Referring to FIG. 1, a multiple hammer assembly incorporating this invention comprises a U-shaped magnetic core 10 at each of a plurality of uniformly spaced print positions with an operating winding assembly 11 and a single piece hammer element 12 cooperable with each magnetic core 10 and operating winding assembly 11. Hammer element 12 is preferably the type described in U.S. Pat. No. 4,269,117 issued May 26, 1981 to Ho C. Lee, David H. Rickenbach and Jack L. Zable. As described in that patent, hammer element 12 has an armature projection 13 which forms an operating air gap with the pole face end 14 of core leg 15 of magnetic core 10. The air gap thus formed is totally enclosed within the coil portion of the operating winding assembly 11. Hammer elements 12 are each pivotally mounted by pin 16 in groove 17 of fingers 18 formed in a hammer block 19. The cover plate, not shown, is attached to hammer block 19 for maintaining operating winding assemblies 11 and pivot pin 16 in place.
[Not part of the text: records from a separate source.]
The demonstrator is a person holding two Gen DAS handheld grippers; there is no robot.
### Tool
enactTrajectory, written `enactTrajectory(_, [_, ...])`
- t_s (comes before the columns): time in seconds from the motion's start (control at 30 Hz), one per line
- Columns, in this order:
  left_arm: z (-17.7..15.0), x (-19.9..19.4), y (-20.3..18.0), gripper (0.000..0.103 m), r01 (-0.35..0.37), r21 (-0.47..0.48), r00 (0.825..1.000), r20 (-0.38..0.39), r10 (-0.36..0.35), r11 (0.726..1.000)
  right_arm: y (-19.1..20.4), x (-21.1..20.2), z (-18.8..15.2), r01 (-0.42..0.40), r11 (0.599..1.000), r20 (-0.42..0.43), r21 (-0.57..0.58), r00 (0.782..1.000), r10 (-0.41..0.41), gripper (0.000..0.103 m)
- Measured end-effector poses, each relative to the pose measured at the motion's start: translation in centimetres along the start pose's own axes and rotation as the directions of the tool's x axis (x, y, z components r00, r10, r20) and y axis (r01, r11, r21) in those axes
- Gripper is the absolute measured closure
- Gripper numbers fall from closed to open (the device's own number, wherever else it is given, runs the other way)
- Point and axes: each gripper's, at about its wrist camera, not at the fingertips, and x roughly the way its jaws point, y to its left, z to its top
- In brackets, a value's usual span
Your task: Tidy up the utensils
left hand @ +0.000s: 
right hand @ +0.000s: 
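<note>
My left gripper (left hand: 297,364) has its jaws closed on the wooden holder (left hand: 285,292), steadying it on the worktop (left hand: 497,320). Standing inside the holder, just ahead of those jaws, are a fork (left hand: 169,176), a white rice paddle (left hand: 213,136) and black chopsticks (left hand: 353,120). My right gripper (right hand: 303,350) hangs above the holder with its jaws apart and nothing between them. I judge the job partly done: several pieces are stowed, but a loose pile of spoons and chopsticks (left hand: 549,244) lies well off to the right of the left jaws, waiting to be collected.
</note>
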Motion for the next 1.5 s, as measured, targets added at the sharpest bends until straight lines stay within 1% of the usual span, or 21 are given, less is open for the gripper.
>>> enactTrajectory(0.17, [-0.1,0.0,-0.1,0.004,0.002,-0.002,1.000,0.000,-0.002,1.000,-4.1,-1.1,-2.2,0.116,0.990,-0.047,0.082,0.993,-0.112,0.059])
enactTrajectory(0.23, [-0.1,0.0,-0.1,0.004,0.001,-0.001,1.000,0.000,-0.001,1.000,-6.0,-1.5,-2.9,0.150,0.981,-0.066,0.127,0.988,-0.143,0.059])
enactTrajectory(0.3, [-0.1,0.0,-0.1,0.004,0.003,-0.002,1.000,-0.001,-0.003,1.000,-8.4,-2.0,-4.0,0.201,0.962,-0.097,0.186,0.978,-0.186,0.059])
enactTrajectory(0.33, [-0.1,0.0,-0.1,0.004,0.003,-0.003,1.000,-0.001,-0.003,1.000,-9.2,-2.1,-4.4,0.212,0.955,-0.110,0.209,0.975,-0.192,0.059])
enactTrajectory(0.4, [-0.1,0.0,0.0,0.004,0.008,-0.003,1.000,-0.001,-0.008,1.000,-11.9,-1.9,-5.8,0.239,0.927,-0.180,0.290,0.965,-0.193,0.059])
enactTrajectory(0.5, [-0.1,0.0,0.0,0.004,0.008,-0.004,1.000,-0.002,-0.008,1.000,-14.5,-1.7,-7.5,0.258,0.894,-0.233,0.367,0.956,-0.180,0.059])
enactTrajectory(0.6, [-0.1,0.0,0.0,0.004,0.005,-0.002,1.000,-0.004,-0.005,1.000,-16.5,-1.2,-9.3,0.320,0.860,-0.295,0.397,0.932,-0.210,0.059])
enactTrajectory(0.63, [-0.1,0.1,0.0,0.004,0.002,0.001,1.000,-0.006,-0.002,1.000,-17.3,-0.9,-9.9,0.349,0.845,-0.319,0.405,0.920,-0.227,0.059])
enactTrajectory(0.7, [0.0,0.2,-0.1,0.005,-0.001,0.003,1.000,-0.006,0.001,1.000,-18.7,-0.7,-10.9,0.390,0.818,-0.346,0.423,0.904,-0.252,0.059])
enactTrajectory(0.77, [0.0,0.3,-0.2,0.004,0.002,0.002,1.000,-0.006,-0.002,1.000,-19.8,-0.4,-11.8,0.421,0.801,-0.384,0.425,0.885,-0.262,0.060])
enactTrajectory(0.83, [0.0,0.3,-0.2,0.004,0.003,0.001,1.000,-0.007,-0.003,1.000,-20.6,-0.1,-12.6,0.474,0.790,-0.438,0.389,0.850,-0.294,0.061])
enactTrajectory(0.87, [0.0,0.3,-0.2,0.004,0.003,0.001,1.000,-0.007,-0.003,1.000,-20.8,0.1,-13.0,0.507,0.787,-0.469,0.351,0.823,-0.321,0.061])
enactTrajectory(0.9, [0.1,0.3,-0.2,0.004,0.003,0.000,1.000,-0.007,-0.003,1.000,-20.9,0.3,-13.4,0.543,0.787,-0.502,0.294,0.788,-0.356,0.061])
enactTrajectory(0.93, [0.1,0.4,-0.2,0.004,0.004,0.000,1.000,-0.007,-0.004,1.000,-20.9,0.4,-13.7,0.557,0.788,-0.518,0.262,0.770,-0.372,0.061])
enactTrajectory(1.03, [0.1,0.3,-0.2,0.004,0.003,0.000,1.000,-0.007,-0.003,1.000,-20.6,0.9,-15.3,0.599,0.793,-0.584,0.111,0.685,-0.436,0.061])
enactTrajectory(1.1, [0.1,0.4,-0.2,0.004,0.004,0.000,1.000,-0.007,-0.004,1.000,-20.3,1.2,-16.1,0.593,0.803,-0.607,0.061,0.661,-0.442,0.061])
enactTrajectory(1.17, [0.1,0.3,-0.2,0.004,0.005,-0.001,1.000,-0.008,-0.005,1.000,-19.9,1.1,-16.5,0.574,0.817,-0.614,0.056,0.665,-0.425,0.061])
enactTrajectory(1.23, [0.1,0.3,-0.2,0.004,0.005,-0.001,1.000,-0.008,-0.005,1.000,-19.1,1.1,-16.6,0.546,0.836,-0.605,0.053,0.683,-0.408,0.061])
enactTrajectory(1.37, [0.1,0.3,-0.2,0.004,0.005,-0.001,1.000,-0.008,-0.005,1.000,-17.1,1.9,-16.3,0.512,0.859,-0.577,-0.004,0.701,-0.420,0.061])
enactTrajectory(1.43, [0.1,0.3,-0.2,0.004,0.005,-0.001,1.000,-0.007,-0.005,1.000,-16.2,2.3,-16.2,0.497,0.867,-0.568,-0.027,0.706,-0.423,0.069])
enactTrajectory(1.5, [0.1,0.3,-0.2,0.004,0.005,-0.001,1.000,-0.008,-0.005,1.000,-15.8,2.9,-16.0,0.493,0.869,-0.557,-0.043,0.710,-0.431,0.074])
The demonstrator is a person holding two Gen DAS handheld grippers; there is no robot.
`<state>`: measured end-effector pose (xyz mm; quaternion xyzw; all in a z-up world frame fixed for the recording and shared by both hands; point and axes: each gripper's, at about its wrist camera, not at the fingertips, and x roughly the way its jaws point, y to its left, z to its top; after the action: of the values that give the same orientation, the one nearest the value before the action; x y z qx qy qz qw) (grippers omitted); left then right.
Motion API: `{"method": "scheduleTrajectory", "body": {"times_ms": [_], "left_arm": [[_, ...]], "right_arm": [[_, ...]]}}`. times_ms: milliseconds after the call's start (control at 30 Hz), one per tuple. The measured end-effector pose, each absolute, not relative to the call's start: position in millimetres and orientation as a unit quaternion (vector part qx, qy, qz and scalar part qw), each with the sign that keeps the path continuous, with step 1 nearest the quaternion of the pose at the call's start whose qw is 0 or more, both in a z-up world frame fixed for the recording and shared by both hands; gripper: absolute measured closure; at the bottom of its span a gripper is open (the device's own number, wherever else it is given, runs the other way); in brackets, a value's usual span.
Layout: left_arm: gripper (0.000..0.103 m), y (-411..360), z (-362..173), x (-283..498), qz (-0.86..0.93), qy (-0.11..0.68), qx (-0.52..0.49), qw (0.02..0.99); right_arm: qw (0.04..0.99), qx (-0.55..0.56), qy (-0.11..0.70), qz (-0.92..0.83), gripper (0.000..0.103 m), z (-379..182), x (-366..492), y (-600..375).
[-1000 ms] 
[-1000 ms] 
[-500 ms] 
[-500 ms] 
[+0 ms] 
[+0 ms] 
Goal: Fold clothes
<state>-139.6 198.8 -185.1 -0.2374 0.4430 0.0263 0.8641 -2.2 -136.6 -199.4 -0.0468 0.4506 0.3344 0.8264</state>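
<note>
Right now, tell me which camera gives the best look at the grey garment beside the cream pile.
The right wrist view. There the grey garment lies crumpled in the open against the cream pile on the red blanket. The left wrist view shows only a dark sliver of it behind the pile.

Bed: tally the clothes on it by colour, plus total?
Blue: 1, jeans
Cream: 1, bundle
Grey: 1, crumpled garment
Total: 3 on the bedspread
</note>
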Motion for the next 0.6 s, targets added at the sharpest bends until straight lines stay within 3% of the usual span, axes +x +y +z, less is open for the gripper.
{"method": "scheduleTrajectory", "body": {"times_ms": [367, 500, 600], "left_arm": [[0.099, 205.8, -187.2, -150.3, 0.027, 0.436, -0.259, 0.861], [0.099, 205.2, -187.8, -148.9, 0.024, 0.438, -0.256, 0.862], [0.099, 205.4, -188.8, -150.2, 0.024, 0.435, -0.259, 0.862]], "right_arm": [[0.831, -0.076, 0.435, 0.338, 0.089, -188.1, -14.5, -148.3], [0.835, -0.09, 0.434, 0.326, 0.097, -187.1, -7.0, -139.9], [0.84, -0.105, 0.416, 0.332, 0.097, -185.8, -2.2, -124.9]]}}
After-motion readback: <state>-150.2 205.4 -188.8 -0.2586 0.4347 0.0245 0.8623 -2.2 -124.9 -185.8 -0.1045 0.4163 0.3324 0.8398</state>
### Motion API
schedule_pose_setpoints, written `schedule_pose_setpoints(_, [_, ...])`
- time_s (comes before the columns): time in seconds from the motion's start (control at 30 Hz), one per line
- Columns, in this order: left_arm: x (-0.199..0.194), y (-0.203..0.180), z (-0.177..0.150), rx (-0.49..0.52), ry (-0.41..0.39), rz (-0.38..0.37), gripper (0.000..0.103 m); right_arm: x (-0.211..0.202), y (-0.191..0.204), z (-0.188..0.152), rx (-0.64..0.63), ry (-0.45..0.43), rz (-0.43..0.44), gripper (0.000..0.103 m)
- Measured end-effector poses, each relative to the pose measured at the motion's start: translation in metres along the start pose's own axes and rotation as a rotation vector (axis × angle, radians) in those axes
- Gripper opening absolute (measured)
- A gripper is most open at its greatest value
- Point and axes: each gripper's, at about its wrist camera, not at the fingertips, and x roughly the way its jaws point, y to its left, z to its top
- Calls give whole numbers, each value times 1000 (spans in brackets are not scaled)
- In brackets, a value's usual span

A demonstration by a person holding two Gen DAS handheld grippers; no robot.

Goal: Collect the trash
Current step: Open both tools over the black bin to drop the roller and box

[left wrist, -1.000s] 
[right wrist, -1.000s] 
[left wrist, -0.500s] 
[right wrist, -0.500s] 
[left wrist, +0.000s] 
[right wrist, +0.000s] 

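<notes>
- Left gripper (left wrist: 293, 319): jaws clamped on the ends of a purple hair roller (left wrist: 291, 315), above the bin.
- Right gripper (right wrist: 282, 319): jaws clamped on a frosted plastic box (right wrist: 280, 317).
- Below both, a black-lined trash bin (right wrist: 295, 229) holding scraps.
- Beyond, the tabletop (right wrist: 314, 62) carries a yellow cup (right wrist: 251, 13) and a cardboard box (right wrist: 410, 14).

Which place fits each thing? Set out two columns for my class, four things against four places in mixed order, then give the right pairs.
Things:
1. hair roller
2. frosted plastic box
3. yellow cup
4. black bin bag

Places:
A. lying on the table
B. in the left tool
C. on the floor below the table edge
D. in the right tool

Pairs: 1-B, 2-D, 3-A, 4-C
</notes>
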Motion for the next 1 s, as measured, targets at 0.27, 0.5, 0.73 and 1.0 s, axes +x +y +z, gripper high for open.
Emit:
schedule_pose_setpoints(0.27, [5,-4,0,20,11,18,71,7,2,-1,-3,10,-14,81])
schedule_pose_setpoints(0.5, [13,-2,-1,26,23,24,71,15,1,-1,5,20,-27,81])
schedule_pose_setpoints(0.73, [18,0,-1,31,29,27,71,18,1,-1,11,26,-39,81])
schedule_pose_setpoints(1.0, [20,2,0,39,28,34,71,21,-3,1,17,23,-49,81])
Further details of the hammer element structure and pivot assembly may be seen by reference to the aforesaid U.S. patent of Lee et al.

In accordance with the preferred embodiment of this invention, the U-shaped magnetic cores 10 are held in a core block 20 of molded plastic or other non-magnetic material. Hammer block 19 in turn is attached to core block 20. This assembly is then attached by suitable means such as screws to a base plate 21. Cores 10 are molded in block 20 with the upper leg 15 of each core member projecting therefrom a sufficient amount to receive and support the operating winding assemblies 11. Base plate 21 is preferably made of metal and is in direct thermal contact with the edges of magnetic cores 10. In this manner, base plate 21 is designed to function as a heatsink for conducting heat from all the cores 10 resulting from the energization of the cores by the operating windings of operating assemblies 11.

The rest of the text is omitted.